Task goal:
All entries must be transcribed exactly, down to the last character.

--- Extracted material Enclosed Below ---

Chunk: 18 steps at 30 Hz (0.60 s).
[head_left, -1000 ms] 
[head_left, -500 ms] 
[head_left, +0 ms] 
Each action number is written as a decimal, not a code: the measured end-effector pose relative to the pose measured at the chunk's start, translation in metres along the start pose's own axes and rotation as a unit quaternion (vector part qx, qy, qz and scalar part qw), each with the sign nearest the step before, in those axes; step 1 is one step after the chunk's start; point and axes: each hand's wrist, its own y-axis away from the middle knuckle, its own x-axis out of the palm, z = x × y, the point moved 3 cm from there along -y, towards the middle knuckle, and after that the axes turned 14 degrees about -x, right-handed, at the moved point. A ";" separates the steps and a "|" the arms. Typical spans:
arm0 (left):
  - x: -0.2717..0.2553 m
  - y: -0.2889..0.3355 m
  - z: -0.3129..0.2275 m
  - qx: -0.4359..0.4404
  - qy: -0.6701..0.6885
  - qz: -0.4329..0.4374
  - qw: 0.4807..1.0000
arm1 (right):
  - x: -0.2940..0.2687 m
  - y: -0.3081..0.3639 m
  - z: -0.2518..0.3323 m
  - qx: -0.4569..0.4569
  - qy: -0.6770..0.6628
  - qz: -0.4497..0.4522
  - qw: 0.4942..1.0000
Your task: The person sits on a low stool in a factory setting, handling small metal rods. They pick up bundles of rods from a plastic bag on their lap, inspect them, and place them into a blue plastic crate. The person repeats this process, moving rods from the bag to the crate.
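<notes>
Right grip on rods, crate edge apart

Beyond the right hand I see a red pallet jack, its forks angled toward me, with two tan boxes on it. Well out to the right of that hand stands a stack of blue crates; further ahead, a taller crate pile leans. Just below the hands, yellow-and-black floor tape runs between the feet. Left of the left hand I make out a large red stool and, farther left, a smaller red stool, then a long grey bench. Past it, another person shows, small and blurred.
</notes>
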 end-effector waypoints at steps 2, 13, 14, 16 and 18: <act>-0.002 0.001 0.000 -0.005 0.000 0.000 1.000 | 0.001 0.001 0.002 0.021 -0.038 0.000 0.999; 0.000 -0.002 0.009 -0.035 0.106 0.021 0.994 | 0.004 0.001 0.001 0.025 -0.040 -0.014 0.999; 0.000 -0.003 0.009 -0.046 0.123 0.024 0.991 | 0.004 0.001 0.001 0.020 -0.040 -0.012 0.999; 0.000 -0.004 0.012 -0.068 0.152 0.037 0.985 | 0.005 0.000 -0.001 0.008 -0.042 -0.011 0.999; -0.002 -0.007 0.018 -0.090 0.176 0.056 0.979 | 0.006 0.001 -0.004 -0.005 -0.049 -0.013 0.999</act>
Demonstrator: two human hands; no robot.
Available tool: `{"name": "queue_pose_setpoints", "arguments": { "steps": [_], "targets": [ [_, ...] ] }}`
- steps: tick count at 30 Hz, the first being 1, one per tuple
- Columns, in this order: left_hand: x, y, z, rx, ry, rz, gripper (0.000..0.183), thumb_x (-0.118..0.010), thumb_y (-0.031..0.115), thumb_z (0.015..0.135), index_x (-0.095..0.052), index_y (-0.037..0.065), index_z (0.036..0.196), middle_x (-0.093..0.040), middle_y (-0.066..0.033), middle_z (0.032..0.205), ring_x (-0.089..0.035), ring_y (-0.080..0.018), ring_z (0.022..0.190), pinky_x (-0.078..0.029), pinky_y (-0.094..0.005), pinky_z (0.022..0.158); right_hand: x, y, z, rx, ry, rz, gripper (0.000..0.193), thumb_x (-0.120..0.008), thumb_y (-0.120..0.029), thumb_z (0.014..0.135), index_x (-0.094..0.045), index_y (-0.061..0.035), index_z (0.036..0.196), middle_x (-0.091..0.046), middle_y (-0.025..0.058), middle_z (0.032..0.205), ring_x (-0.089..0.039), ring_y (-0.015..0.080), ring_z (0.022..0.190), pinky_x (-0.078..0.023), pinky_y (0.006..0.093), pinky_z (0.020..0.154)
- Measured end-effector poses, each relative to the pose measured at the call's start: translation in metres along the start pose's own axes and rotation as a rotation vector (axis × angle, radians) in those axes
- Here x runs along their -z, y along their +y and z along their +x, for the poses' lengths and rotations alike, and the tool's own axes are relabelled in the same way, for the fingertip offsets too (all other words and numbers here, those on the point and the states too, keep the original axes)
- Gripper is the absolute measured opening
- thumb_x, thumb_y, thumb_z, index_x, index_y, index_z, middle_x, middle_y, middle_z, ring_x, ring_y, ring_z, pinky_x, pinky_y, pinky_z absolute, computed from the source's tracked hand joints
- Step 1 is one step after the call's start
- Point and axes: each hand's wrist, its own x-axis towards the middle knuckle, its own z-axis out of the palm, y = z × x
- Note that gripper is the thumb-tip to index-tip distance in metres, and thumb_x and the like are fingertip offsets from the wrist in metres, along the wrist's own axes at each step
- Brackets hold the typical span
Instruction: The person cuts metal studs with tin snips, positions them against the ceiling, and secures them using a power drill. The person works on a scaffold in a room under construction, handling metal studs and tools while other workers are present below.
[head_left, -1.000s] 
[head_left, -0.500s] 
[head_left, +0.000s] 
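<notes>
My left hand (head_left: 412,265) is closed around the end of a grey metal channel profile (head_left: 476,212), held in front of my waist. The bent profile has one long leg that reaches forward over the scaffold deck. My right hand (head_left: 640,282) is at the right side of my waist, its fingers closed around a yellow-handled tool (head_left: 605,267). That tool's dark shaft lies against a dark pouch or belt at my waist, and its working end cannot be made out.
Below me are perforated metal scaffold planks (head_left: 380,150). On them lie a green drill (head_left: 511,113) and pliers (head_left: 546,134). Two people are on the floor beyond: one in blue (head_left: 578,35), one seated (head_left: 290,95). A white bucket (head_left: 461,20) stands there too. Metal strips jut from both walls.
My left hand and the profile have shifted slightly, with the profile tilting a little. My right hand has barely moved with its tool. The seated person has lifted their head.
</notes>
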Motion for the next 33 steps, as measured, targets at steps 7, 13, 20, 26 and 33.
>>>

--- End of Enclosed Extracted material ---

Response area:
Chunk: 18 steps at 30 Hz (0.60 s).
[head_left, -1000 ms] 
[head_left, -500 ms] 
[head_left, +0 ms] 
Each action number is written as a decimal, not a code: the measured end-effector pose relative to the pose measured at the chunk's start, translation in metres along the start pose's own axes and rotation as a unit quaternion (vector part qx, qy, qz and scalar part qw), each with the sign nearest the step before, in those axes; step 1 is one step after the chunk's start; point and axes: each hand's wrist, its own y-axis away from the middle knuckle, its own x-axis out of the palm, z = x × y, the point moved 3 cm from there along -y, towards the middle knuckle, and after that the axes turned 14 degrees about -x, right-handed, at the moved point. A ";" separates the steps and a "|" the arms. Typical spans:
arm0 (left):
  - x: -0.2717..0.2553 m
  - y: -0.2889..0.3355 m
  - z: -0.3129..0.2275 m
  - qx: -0.4359..0.4404
  - qy: -0.6701..0.6885
  - qz: -0.4329..0.4374
  - qw: 0.4807..1.0000
arm1 (right):
  - x: -0.2940..0.2687 m
  - y: -0.3081..0.3639 m
  - z: -0.2518..0.3323 m
  - qx: -0.4569..0.4569
  - qy: -0.6770..0.6628
  - qz: -0.4497..0.4522
  - qw: 0.4942..1.0000
Your task: The person sits on a low stool in a factory setting, handling small metal rods. They pick up bundles of rods from a plastic bag on their lap, inspect them, and place them into a blue plastic crate. The person repeats this process, moving rods from the bag to the crate.
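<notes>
Right grip on rods, crate edge apart

Beyond the right hand I see a red pallet jack, its forks angled toward me, with two tan boxes on it. Well out to the right of that hand stands a stack of blue crates; further ahead, a taller crate pile leans. Just below the hands, yellow-and-black floor tape runs between the feet. Left of the left hand I make out a large red stool and, farther left, a smaller red stool, then a long grey bench. Past it, another person shows, small and blurred.
</notes>
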 end-effector waypoints at steps 2, 13, 14, 16 and 18: <act>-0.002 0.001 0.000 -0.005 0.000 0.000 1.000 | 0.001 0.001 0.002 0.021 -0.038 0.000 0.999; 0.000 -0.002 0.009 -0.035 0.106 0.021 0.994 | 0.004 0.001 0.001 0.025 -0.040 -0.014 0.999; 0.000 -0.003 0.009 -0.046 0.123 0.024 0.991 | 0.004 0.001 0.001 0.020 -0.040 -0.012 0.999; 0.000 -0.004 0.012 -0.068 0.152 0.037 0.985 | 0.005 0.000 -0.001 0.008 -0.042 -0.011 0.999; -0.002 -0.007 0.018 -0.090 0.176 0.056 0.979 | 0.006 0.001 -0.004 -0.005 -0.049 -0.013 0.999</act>
Demonstrator: two human hands; no robot.
Available tool: `{"name": "queue_pose_setpoints", "arguments": { "steps": [_], "targets": [ [_, ...] ] }}`
- steps: tick count at 30 Hz, the first being 1, one per tuple
- Columns, in this order: left_hand: x, y, z, rx, ry, rz, gripper (0.000..0.183), thumb_x (-0.118..0.010), thumb_y (-0.031..0.115), thumb_z (0.015..0.135), index_x (-0.095..0.052), index_y (-0.037..0.065), index_z (0.036..0.196), middle_x (-0.093..0.040), middle_y (-0.066..0.033), middle_z (0.032..0.205), ring_x (-0.089..0.035), ring_y (-0.080..0.018), ring_z (0.022..0.190), pinky_x (-0.078..0.029), pinky_y (-0.094..0.005), pinky_z (0.022..0.158); right_hand: x, y, z, rx, ry, rz, gripper (0.000..0.193), thumb_x (-0.120..0.008), thumb_y (-0.120..0.029), thumb_z (0.014..0.135), index_x (-0.094..0.045), index_y (-0.061..0.035), index_z (0.036..0.196), middle_x (-0.091..0.046), middle_y (-0.025..0.058), middle_z (0.032..0.205), ring_x (-0.089..0.039), ring_y (-0.015..0.080), ring_z (0.022..0.190), pinky_x (-0.078..0.023), pinky_y (0.006..0.093), pinky_z (0.020..0.154)
- Measured end-effector poses, each relative to the pose measured at the call's start: translation in metres along the start pose's own axes and rotation as a rotation vector (axis × angle, radians) in those axes
- Here x runs along their -z, y along their +y and z along their +x, for the poses' lengths and rotations alike, and the tool's own axes are relabelled in the same way, for the fingertip offsets too (all other words and numbers here, those on the point and the states too, keep the original axes)
- Gripper is the absolute measured opening
- thumb_x, thumb_y, thumb_z, index_x, index_y, index_z, middle_x, middle_y, middle_z, ring_x, ring_y, ring_z, pinky_x, pinky_y, pinky_z absolute, computed from the source's tracked hand joints
- Step 1 is one step after the call's start
- Point and axes: each hand's wrist, its own x-axis towards the middle knuckle, its own z-axis out of the palm, y = z × x
- Note that gripper is the thumb-tip to index-tip distance in metres, and thumb_x and the like are fingertip offsets from the wrist in metres, along the wrist's own axes at each step
- Brackets hold the typical span
Instruction: The person cuts metal studs with tin snips, positions them against the ceiling, and secures them using a power drill. The person works on a scaffold in a room under construction, handling metal studs and tools while other workers are present below.
[head_left, -1.000s] 
[head_left, -0.500s] 
[head_left, +0.000s] 
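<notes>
My left hand (head_left: 412,265) is closed around the end of a grey metal channel profile (head_left: 476,212), held in front of my waist. The bent profile has one long leg that reaches forward over the scaffold deck. My right hand (head_left: 640,282) is at the right side of my waist, its fingers closed around a yellow-handled tool (head_left: 605,267). That tool's dark shaft lies against a dark pouch or belt at my waist, and its working end cannot be made out.
Below me are perforated metal scaffold planks (head_left: 380,150). On them lie a green drill (head_left: 511,113) and pliers (head_left: 546,134). Two people are on the floor beyond: one in blue (head_left: 578,35), one seated (head_left: 290,95). A white bucket (head_left: 461,20) stands there too. Metal strips jut from both walls.
My left hand and the profile have shifted slightly, with the profile tilting a little. My right hand has barely moved with its tool. The seated person has lifted their head.
</notes>
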Motion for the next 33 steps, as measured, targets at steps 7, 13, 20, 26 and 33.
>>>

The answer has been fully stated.